SAN FRANCISCO — Yahoo may not be worth much or anything at all on Wall Street right now, but with more than a billion active users and owning some of the most popular online properties, the internet giant probably could fetch a couple of billion dollars in a takeover, industry watchers said Tuesday.

On Tuesday, CEO Marissa Mayer is expected to unveil details of a turnaround plan and significant job cuts. Yahoo currently holds a market capitalization of about $28 billion. The company's stake in the Chinese e-commerce leader Alibaba is worth almost $25 billion alone, meaning most of its other assets are currently worth a small fraction of that from a shareholder's perspective.

The price tag on any deal for Yahoo would depend on whether it includes Yahoo's core business, its cash on hand, its stakes in Alibaba and Yahoo Japan or a combination of those parts, said Brian Weiser, a senior research analyst at Pivotal Research Group. “Then you can asses whether or not you think Yahoo is worth zero or just zero in the hands of the current management,” said Weiser, who values Yahoo’s core business at $2.5 billion. 

Despite stagnant revenue throughout Mayer's disappointing four-year tenure, Yahoo is still one of the top digital advertising businesses in the world and is worth a lot to potential buyers, particularly those in the telecom market who are looking to build out their ad tech portfolios.

Yahoo's share price lost 34 percent in 2015, while revenue was off 4 percent throughout the first nine months. For the fourth quarter, analysts are expecting the company to report revenues of $1.19 billion, essentially flat with the year-ago period.

On Tuesday after markets close, Mayer is expected to announce layoffs of up to 15 percent, along with division closures designed to improve profits, make the company more efficient and attractive to buyers. So, what kind of price tag are potential buyers looking at? Analysts generally agree that talks would start somewhere in the range of $4 billion. 

"The litmus test for Yahoo is based upon Verizon's acquisition of AOL. Four billion dollars was a surprising number for a lot of people, but it was based upon the strong acquisitions of ad tech ... built out by former AOL CEO Tim Armstrong," said Johnny Won, founder of Hyperstop, an advertising technology consultancy firm. "While Yahoo's board might want something similar, a buyer would have to evaluate Yahoo's audience and assess the ad-tech stack, mostly comprised of Gemini, the integrated pieces of Brightroll and Flurry, along with Marissa's $1 billion acquisition of Tumblr."

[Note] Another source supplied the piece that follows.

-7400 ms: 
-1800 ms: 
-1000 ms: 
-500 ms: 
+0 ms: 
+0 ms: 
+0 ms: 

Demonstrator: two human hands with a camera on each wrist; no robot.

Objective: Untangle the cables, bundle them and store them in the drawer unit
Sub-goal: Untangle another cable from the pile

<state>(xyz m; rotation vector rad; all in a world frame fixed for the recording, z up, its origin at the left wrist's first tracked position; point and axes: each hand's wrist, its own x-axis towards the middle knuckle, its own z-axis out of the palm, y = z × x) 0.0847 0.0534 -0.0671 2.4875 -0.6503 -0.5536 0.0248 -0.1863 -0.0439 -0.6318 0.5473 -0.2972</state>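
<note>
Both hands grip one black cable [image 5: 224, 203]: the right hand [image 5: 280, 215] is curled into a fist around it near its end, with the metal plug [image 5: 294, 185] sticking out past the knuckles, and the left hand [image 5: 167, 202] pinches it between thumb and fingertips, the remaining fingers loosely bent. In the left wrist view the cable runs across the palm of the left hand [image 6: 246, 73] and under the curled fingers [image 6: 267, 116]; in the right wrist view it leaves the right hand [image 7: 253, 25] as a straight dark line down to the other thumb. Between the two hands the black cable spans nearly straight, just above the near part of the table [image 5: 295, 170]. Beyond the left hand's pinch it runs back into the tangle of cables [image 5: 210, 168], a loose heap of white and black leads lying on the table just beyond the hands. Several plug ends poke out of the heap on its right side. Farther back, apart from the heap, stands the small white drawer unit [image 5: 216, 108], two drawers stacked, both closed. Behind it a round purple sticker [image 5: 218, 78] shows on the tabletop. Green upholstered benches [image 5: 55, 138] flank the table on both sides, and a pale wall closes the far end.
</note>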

Gemini, Brightroll and Flurry are used to deliver ads across the web and mobile devices, while Tumblr is a widely used blogging platform.

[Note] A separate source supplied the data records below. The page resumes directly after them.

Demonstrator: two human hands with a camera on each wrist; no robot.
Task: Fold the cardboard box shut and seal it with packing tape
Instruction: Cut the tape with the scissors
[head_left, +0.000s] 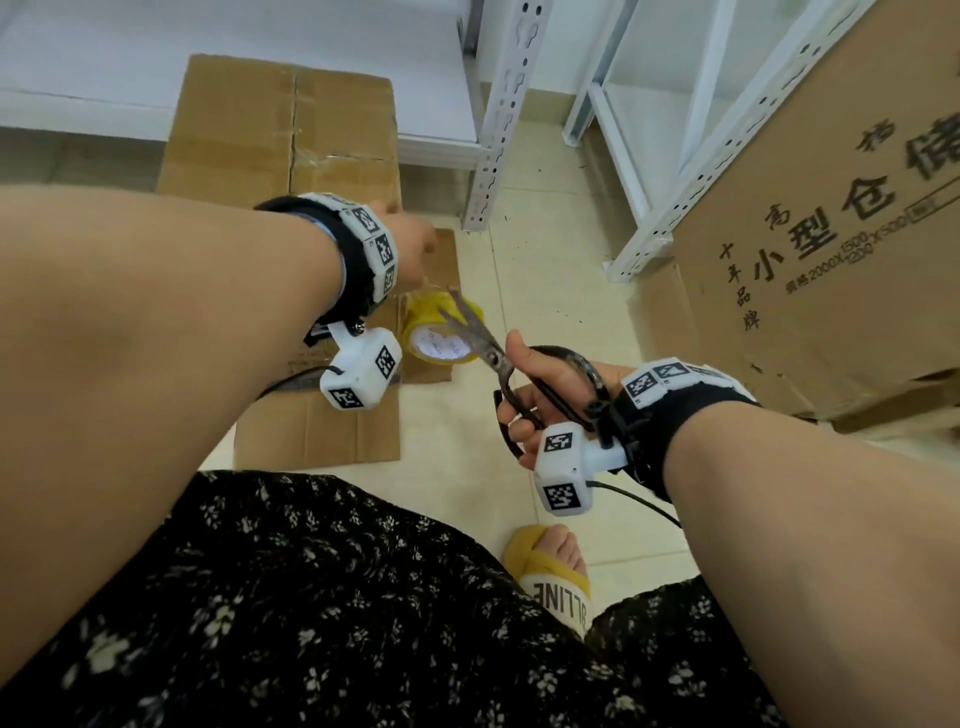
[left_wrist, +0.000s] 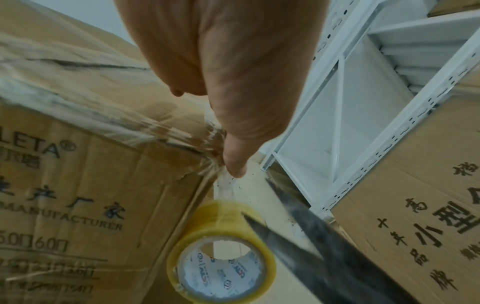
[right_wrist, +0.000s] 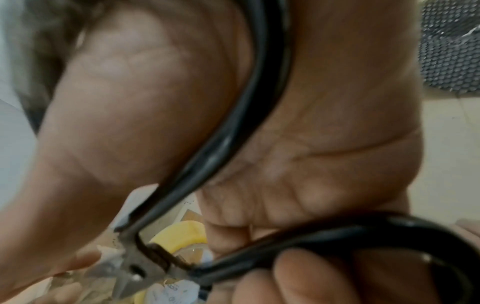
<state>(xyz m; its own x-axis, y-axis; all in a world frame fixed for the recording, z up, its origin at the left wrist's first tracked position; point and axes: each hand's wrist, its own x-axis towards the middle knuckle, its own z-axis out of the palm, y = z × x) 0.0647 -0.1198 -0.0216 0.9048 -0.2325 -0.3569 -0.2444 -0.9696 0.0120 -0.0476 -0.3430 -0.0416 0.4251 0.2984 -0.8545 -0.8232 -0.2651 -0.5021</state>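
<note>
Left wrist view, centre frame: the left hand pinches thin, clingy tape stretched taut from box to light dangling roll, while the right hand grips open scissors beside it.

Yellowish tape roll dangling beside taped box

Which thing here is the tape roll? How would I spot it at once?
Look between the two hands, in front of the cardboard box. The tape roll hangs there below the left hand, beside the open scissors. It is the only yellow ring, with a white printed core.
</note>
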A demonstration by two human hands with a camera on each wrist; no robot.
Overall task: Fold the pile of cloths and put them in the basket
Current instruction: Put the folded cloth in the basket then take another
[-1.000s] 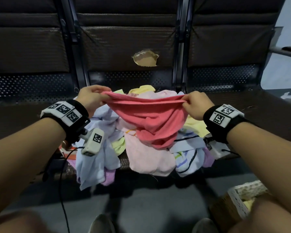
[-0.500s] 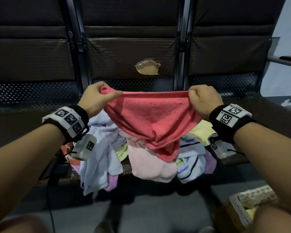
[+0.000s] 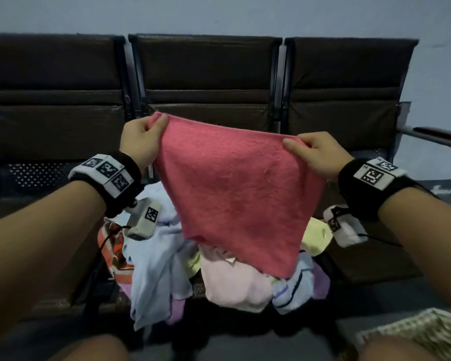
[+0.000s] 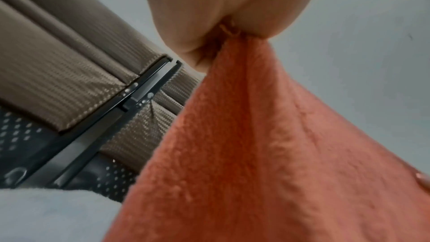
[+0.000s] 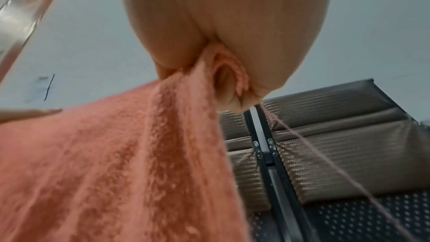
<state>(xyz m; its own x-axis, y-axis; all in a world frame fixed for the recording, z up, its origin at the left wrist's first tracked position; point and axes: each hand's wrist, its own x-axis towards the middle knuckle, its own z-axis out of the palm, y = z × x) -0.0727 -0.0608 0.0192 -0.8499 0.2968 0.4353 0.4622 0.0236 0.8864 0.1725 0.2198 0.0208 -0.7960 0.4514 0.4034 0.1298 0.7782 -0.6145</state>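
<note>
A pink-red terry cloth [image 3: 235, 188] hangs spread flat in the air above the pile. My left hand [image 3: 151, 128] pinches its upper left corner, and my right hand [image 3: 297, 145] pinches its upper right corner. The left wrist view shows the cloth [image 4: 267, 154] bunched where my left hand [image 4: 223, 32] grips it. In the right wrist view the cloth [image 5: 116, 163] drops from my right hand [image 5: 209, 65]. Below, the pile of cloths [image 3: 219, 277] in light blue, pale pink, yellow and purple lies on the middle seat. The woven basket [image 3: 412, 332] shows blurred at the bottom right.
A row of dark brown padded bench seats [image 3: 206, 71] with metal frames runs across the back against a pale wall. A metal armrest [image 3: 432, 134] juts out at the right. My knees [image 3: 94, 349] sit at the bottom edge.
Both hands have lifted the pink-red cloth up off the pile and drawn it taut, so it now hangs open and flat instead of sagging in folds.
</note>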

Echoing that thought on Tuesday was Armstrong himself, who said anyone who wants to buy online ads in the English-speaking world turns to Google, Facebook and then Yahoo. "There are very few companies that have the scale to compete in this space," Armstrong told CNBC on Tuesday.

But there's a chance Yahoo could sell for much more than $4 billion. Many analysts are valuing Yahoo's core business at five times the company's projected 2016 earnings before interest, taxes, depreciation and amortization (EBITDA) which is a measure of operating profit. Under that formula, some analysts like SunTrust's Robert Peck say Yahoo could sell for as much as $8 billion. Seeking Alpha's Chris DeMuth Jr. pegs Yahoo's Internet business at a similar $7 billion.

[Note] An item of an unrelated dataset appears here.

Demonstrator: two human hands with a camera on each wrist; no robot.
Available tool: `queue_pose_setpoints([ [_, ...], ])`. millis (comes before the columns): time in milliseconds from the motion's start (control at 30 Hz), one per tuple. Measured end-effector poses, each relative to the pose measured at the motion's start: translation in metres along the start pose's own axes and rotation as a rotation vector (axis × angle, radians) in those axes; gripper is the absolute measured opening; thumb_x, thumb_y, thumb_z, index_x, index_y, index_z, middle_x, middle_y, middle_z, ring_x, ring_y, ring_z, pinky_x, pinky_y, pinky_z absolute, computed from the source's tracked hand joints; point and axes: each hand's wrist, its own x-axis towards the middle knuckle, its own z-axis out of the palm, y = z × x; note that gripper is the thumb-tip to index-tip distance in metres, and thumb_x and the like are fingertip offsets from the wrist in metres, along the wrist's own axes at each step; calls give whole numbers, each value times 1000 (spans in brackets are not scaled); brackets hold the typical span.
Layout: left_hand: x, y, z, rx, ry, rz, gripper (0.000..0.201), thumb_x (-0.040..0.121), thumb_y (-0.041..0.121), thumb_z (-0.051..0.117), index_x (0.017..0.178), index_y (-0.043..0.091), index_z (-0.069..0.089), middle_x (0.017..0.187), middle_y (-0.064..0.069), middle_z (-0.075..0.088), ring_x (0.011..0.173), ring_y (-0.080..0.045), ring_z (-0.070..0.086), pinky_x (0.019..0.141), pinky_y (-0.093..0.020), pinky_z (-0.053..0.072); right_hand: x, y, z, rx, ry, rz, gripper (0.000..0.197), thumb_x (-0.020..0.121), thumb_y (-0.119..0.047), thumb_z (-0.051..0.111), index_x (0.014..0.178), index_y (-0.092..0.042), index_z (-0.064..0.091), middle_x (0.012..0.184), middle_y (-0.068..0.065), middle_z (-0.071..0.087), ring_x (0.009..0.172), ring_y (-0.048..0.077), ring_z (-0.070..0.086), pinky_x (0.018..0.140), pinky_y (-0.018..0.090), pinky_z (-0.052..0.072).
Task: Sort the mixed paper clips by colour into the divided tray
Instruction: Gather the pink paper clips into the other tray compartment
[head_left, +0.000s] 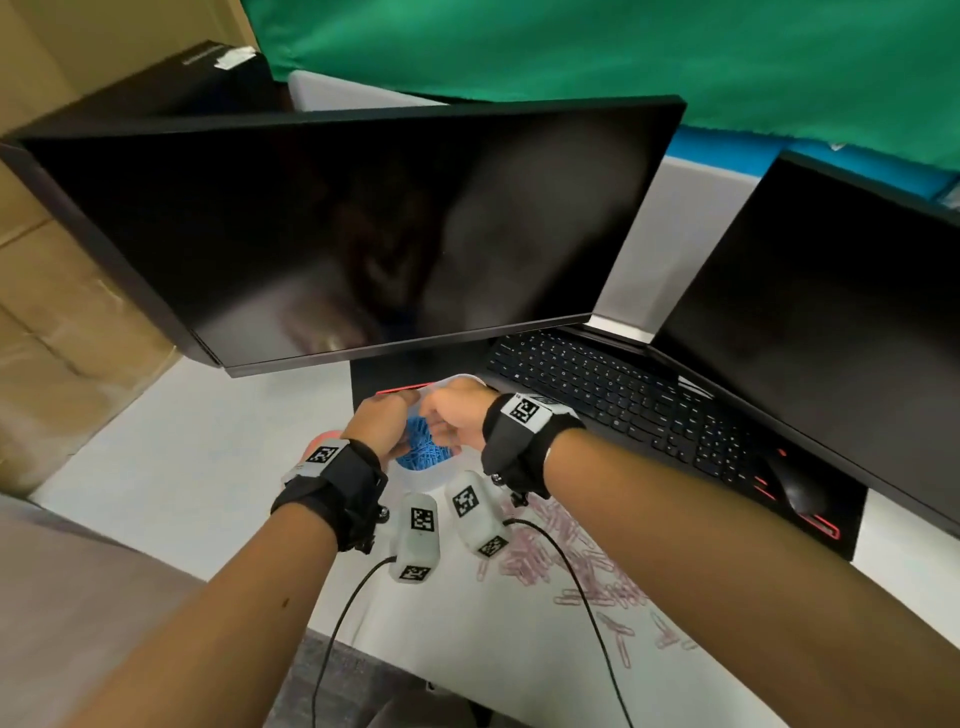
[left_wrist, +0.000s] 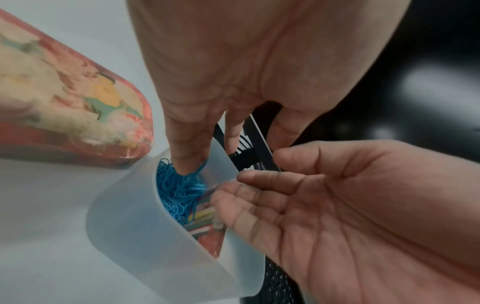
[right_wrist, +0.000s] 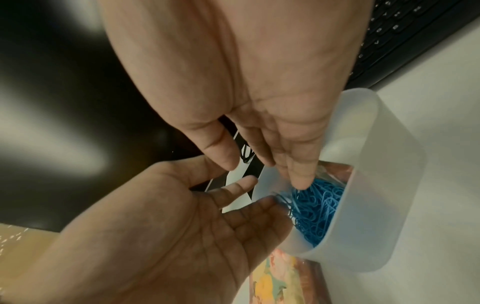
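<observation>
Holding blue clips (right_wrist: 315, 207): frosted tub (right_wrist: 369, 185).

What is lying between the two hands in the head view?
Between the left hand and the right hand lie the blue paper clips, heaped in the translucent white container. Both wrist views confirm this.

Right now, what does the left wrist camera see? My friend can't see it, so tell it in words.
The left hand dips its fingers into blue paper clips inside a frosted plastic container. The right hand waits open, palm showing, beside the rim.
</observation>
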Motion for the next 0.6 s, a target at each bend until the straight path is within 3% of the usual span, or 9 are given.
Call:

When it comes to potential buyers, there are a number of entities that could benefit from the addition of Yahoo. After purchasing AOL,  Verizon could double down in 2016 by scooping up Mayer's company, which is a chief rival. Meanwhile, AT&T and Softbank, which owns Sprint, could choose to buy Yahoo as a means to keep up with Verizon.

Recently, both AT&T and Verizon announced they would allow content providers to sponsor content on users' phones, meaning providers pay for the data consumers use to get their content, otherwise known as advertising, in front of users' eyeballs. Those types of initiatives create a market for Yahoo, Won said. 

"The pressure is on because investors see that a potential telecom partner would be a great fit," Won said. "A lot of investors are salivating because this is something that needs to be pushed."

Between Yahoo's core, in-demand advertising business, the company's multi-billion stakes in Alibaba, Yahoo Japan and Yahoo's $5.9 billion in cash and equivalents on hand, a buyer looking to purchase the whole package could be looking at a minimum price tag of $35.5 billion, according to Phil Davis, CEO of

"All they have to do is not miss low expectations of 13 cents per share on $1.19 billion in revenues and we should see at least a 10 percent pop," Davis said. But for a company as disappointing as Yahoo has been this past decade, even that may be asking for too much.